At this point, I took my drive to Data Doctors and brought them a nice fresh external hard drive in the hopes that they could salvage data and put it there.  For $99 they do diagnostics and if there’s anything to save they charge another $150.  Money well-spent, and they were kind and professional.

The Carbonite “Senior Escalation Team Member” Emailed me, offering to speak with me by phone.  The email came in at 1:55PM.  They’re in Boston, so that’s likely 5 minutes before he left for the weekend.  I answered less than ten minutes later but heard nothing until Monday when he offered me a telephone appointment Wednesday.

By then I had heard the good news from Data Doctors that they’d made a full recovery from my bad disk.  I was not so anxious to work with Carbonite at that point, but did have some questions.  In summary I learned that the 200,000 plus files were indeed corrupted.  Maybe they could reduce that number but there were no guarantees.  Also, the last six months of my work were not going to be recoverable.  They just didn’t have them.

I’ll be shopping for another service of course but as for you, please think twice before hiring this company, even if you don’t have a large amount of data.

Here’s wishing you only good luck with your backups!


  1. At least...thank goodness for Data Docs. Last time one of mine failed, I spent the money but...bupkes.

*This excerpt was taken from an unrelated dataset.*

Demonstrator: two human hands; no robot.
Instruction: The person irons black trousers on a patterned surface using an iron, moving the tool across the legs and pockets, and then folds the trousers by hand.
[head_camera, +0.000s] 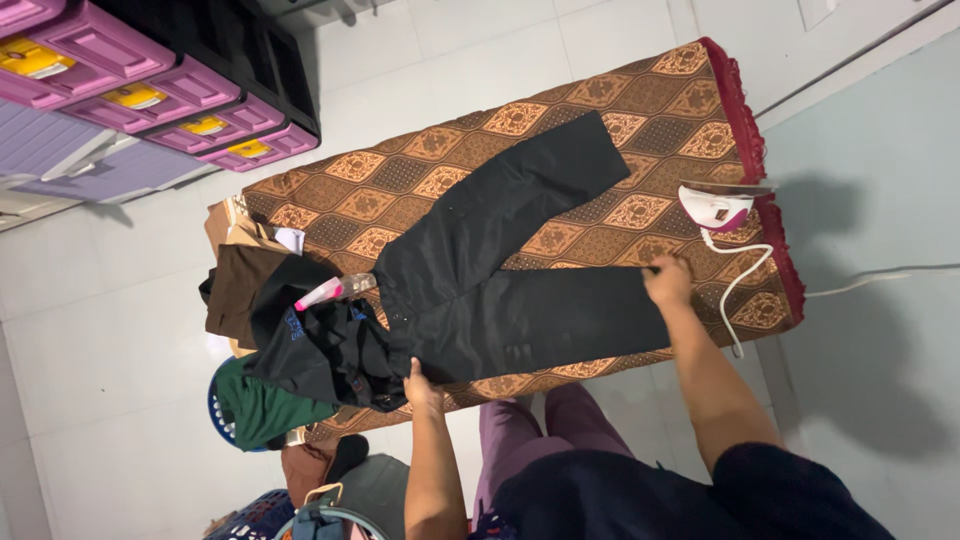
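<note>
Black trousers (500, 270) spread flat on a brown patterned mat (640, 110) laid on the white tiled floor (100, 340). One leg angled up toward the mat's far edge, the other running straight toward the red-fringed end. Left hand (421, 388) pressed on the waist end of the trousers, fingers down on the cloth, near the mat's near edge. Right hand (668, 279) gripping the hem of the straight leg, fingers curled; probably pinching the fabric, hard to confirm at this size. Both arms stretched out, well apart, trousers between them.

White and pink iron (716, 207) standing near the red fringe, just beyond the right hand, white cord (745, 275) looping across the mat and off over the floor. Pink spray bottle (330, 291) lying on a heap of dark clothes (320, 350) at the waist end, touching the trousers' edge. Brown garment (235, 285) and green garment (262, 408) in the same heap, green one over a blue basket (215, 412). Pink drawer unit (150, 95) with yellow handles against the wall, well apart from the mat.
</note>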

Thanks for the heads up on Carbonite.

    FWIW, anyone reading this, don't use Microsoft's File History as a backup, either. I backup fairly routinely (probably not as often as I should, but at least I do), but it seemed to be a mirror of my files, straight forward, same names, etc. I did a last backup on that, including my Lightroom files, just in case they took the machine away. Took the computer in and, as I suspected they might, they gave me a new computer (don't ask). When I got home, and tried to restore from File History, I discovered that it attaches a UTC code to every single file EVERY SINGLE FILE. Every one. And...that included Lightroom backups, and images, and every damn document in my computer. If I wanted to use any - they had been changed into READ ONLY docs, and you had to save under another name to use. Unreal. Lucky for me, my normal backup was only out by about 1 month, and I was able to use those and just update from a few 2ndary backup sources, but...damn what a time waster that all was.

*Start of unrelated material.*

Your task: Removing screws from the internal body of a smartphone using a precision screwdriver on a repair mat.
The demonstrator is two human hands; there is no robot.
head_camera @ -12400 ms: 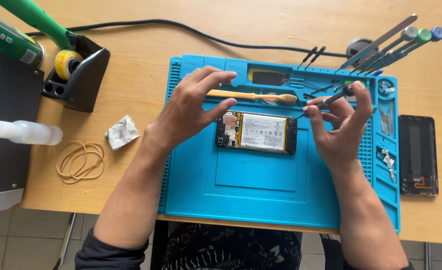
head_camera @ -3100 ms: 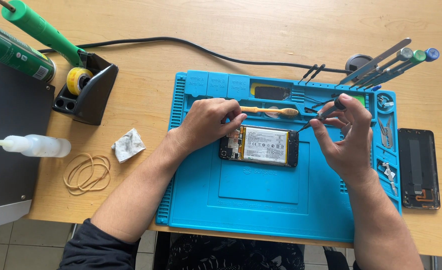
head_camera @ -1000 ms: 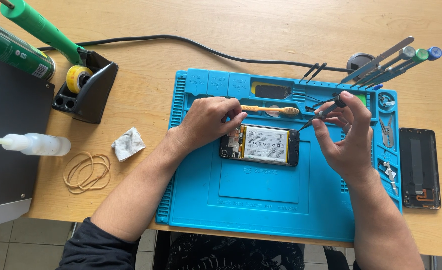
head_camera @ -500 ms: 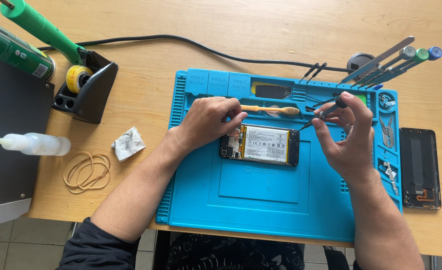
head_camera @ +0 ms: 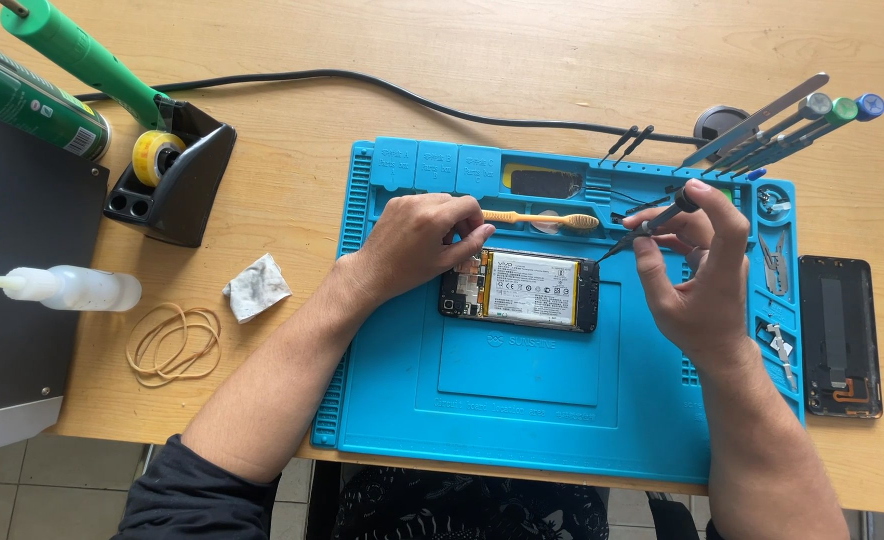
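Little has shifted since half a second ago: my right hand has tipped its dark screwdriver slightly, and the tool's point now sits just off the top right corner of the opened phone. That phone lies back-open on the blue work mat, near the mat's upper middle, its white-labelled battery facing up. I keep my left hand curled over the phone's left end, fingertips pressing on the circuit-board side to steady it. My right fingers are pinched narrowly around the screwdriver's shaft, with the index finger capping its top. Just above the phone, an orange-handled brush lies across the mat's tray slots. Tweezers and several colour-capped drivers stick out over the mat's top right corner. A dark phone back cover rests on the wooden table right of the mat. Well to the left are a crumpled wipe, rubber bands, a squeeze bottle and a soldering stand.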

    Glad your stuff was saved.

    1. Thanks for your thoughts, Lori. We do need to stick together and help each other with these things!

  2. I am not a professional, so losing photo files would not be the end of the world for me, but when my External drive failed two years ago, I went to Data Doctors for help. It took a few days, but they recovered almost everything and put it on the new drive I provided. As with your experience, they were both kind and professional. I now have multiple external hard drives, though. Best of luck finding a reliable cloud storage service. I'm sticking with "old technology" = )

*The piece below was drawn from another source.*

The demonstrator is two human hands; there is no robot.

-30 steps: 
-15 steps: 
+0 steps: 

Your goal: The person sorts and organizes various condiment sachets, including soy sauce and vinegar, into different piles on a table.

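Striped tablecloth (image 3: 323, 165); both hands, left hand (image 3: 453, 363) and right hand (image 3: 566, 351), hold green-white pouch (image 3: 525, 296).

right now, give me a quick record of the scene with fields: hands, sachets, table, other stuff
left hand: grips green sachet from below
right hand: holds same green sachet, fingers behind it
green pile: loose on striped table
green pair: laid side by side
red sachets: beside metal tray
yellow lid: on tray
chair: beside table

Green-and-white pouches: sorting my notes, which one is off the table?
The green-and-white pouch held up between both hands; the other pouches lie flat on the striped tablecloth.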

    1. Thanks, Lee. I'm not sure, now, that a cloud service is worth the trouble and expense. I'm researching Backblaze and Crash Plan, but may end up just using a remote physical location instead.

  3. Hi Rebecca
    my sympathies on the ordeal- I for one have thought the cloud storage thing never sounded like a good option to me. I have always had a simple system with a pair of mirrored RAID's for two seperate backups to my data drive which up until the latest cleanup was a striped RAID. One of the mirrored disks is stored at my day job and is ferried back and forth after any significant shoot so it can be rebuilt. I also use Softraid software so health of disks is continuously monitored and when I get a sick one (happened twice) I have additional disks that are identical to the ones in RAID (purchased at the same time a few years ago) that can immediately be plugged in and rebuilt. Not sure if any of this helps with a strategy going forward, but thanks for the blog- it helped me in my mind to reinforce my original decisions as being in the right direction- thx Eric

    1. Thanks for you thoughts, Eric. It’s important to think about these things, for sure.